The new bus has a higher weight limit than the current fleet of buses.

According to Decarreau, the buses are a cooperative program between UVM and Burlington, especially since the CNG buses take a specialized filling station that Burlington was able to provide at their Pine Street Public Works facility.

The new buses are costing UVM $72,000 per bus, down from $360,000 due to assistance from the grand money, which covers 80 percent of the cost.

By the fall of 2008, UVM’s bus fleet will have six of the CNG buses and four of the modified school buses.

According to Decarreau, the new buses are also an upgrade in comfort from the modified school buses that currently dominate the UVM bus fleet.

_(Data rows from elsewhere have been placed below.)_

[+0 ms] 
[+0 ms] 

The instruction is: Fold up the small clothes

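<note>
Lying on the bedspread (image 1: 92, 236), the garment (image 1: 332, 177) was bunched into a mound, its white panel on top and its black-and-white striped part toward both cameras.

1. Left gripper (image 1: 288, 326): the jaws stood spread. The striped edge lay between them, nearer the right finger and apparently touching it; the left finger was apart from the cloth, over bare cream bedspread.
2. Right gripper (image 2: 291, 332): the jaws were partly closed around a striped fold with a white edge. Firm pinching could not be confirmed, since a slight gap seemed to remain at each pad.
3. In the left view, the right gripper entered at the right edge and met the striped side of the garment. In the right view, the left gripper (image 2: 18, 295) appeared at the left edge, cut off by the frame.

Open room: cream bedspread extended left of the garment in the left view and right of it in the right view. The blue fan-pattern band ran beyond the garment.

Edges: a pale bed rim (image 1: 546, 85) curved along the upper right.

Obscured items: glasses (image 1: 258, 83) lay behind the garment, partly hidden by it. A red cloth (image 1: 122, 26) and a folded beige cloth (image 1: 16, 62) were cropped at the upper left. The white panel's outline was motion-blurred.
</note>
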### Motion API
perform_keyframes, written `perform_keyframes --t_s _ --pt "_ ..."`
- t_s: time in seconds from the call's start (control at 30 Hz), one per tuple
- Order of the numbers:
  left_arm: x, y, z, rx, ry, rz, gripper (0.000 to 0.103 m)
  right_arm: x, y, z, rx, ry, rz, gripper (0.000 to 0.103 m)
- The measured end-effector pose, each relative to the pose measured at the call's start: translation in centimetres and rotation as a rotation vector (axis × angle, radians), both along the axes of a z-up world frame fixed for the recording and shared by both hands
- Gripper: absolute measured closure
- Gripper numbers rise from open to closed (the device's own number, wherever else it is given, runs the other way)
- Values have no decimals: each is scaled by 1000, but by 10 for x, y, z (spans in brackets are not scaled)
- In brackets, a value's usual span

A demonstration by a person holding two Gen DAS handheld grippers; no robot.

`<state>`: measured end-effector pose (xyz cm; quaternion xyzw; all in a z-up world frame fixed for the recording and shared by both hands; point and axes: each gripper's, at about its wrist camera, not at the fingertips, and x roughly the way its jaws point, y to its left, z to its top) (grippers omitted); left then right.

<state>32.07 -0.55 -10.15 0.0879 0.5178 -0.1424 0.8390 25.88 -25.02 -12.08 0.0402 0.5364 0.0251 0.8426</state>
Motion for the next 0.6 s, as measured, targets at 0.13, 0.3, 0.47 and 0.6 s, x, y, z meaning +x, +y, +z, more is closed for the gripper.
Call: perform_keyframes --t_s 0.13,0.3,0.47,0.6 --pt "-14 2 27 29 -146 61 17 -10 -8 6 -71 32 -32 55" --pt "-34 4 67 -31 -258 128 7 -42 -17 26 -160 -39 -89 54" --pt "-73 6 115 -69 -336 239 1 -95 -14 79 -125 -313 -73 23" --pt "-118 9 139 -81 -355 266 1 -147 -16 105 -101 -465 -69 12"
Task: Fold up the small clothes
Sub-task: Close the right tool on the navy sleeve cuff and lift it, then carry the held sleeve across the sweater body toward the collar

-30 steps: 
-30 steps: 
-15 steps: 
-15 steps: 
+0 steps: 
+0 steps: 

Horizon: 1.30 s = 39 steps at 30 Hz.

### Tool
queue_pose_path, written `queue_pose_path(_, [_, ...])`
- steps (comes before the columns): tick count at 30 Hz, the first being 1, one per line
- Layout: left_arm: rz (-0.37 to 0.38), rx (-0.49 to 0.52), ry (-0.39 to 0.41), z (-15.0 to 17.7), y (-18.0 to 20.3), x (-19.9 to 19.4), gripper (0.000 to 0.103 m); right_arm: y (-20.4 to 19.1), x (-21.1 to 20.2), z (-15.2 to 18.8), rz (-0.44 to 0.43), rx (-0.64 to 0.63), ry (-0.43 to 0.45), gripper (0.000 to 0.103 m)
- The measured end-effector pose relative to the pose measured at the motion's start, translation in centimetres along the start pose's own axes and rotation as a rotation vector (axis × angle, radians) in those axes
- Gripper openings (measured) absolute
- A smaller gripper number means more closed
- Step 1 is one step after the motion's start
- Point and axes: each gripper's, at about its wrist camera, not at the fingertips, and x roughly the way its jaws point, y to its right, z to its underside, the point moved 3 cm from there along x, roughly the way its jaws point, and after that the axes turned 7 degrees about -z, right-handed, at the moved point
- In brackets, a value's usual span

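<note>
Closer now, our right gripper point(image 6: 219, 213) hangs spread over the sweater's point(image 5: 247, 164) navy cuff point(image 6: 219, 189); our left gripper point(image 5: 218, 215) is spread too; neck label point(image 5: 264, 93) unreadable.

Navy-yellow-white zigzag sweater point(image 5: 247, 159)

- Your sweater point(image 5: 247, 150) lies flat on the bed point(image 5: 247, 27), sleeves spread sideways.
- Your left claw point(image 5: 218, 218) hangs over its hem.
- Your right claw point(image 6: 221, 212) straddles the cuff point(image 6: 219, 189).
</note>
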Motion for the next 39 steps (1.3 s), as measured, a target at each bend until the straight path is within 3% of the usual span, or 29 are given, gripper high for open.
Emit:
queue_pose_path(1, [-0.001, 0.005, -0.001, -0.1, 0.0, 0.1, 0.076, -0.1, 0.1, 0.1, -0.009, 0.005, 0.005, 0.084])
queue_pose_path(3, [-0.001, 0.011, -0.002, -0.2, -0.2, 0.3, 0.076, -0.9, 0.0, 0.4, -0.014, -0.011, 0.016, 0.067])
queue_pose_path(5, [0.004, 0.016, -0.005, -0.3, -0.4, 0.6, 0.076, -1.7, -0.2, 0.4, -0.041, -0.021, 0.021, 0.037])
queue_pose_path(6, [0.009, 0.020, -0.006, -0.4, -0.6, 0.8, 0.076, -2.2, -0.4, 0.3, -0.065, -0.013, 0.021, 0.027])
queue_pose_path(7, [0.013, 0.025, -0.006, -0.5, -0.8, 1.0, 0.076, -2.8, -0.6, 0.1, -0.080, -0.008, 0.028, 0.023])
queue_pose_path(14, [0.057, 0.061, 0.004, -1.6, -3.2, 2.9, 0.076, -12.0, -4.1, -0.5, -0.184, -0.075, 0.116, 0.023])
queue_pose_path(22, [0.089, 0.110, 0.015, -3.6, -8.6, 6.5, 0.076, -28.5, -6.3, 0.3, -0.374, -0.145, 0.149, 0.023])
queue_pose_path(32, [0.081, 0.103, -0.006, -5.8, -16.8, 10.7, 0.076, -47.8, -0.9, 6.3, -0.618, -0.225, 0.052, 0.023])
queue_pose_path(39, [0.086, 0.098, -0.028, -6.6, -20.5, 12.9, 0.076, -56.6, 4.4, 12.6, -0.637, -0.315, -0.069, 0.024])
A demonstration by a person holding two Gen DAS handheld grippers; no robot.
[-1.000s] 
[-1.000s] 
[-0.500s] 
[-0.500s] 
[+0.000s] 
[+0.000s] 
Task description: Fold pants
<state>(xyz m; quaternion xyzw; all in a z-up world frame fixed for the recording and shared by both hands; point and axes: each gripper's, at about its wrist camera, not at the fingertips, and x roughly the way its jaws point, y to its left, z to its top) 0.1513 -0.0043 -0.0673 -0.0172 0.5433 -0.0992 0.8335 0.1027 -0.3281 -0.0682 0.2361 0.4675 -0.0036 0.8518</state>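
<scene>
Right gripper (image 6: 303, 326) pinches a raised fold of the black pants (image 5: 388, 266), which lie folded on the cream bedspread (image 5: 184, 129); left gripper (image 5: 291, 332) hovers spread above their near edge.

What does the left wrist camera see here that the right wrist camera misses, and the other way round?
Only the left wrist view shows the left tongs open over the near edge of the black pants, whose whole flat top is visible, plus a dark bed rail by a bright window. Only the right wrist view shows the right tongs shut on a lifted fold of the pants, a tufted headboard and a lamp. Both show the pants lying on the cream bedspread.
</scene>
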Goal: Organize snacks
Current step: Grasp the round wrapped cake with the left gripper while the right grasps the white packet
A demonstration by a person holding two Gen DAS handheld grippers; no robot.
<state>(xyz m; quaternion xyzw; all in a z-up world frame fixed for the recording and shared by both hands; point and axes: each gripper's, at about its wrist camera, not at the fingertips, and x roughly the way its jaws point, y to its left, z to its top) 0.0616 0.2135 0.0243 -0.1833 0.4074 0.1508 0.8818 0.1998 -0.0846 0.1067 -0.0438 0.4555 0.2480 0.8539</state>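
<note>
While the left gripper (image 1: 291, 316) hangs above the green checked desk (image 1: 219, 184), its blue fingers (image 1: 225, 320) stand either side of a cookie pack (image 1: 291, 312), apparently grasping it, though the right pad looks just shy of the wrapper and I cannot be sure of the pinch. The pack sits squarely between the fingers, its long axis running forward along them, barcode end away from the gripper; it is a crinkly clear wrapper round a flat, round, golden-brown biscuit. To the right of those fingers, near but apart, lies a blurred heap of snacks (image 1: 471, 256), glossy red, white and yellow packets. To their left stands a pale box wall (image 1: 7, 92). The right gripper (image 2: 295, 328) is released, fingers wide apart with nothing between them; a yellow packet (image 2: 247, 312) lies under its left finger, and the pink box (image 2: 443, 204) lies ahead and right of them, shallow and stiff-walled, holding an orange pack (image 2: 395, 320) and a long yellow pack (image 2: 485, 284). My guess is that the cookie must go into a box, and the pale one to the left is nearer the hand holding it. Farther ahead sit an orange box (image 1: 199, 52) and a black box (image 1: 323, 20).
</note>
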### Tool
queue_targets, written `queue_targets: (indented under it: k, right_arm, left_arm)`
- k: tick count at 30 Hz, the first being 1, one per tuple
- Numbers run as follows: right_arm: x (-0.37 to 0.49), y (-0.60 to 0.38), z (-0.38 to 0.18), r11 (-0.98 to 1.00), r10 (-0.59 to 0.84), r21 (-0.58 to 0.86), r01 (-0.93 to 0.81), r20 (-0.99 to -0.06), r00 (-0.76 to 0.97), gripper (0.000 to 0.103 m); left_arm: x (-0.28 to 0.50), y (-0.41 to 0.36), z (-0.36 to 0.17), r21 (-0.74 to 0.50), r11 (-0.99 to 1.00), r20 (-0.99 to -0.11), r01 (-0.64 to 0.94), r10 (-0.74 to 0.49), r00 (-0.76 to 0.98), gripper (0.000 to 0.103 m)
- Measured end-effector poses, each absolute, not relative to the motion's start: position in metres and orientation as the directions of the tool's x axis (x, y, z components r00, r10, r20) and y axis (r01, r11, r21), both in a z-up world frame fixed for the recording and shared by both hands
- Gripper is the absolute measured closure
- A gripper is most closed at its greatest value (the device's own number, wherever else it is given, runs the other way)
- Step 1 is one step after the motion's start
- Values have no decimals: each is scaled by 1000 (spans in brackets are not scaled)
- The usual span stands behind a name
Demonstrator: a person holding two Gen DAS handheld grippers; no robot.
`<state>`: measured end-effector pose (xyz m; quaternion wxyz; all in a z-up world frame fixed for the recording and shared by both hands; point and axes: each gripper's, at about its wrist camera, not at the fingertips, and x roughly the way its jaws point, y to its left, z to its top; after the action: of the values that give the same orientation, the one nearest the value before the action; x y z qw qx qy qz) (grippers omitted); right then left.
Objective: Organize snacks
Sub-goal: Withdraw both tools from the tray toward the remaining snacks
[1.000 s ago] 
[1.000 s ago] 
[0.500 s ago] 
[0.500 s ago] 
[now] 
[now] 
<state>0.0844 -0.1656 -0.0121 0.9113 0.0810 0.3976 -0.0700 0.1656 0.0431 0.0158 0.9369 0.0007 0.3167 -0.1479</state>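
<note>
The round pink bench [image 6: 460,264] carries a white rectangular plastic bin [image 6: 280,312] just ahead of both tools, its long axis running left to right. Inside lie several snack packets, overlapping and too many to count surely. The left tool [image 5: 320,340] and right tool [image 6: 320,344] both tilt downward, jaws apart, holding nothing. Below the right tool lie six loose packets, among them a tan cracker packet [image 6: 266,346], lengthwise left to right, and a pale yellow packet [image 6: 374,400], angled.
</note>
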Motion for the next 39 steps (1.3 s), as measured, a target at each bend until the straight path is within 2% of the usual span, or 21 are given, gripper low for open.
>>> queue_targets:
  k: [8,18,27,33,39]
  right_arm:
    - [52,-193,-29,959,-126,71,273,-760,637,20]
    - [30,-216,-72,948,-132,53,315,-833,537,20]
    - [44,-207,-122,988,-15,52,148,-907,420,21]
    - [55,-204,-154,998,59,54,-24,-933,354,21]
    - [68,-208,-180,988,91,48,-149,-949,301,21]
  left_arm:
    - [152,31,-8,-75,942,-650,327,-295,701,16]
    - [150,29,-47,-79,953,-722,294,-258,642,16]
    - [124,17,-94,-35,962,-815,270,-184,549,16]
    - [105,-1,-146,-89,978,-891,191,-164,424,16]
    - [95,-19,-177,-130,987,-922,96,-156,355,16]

“We can put 75 people in relative comfort in the new buses, which is about a 20 percent increase from the modified school buses,” Decarreau said.

“The modified school buses caused disabled students to lose dignity as they had to be lifted up, they can get themselves onto the new buses by wheeling themselves up ramps,” Decarreau said.

CNG buses differ from the diesel buses in that the fuel in the cleaner and in a gas state rather than liquid form.

“In terms of air pollution and breathing, it’s definitely better,” Thompson said.

According to Thompson, this is important since many of the buildings around campus pull in air for the buildings, with polluted air, the building’s air is compromised.

“It [the CNG] comes from Canada, which is a more stable source of fuel than the Middle East,” Decarreau said, illustrating other benefits to the new buses.

According to Thompson and Decarreau, the new CNG buses also have the potential for hy-drogen, when the technology is developed, without needing a new engine. “The CNG buses could be hydrogen in the future,” Thompson said.

“I don’t know anybody else with CNG buses,” Thompson said. “We’re kinda taking the next step here at UVM.”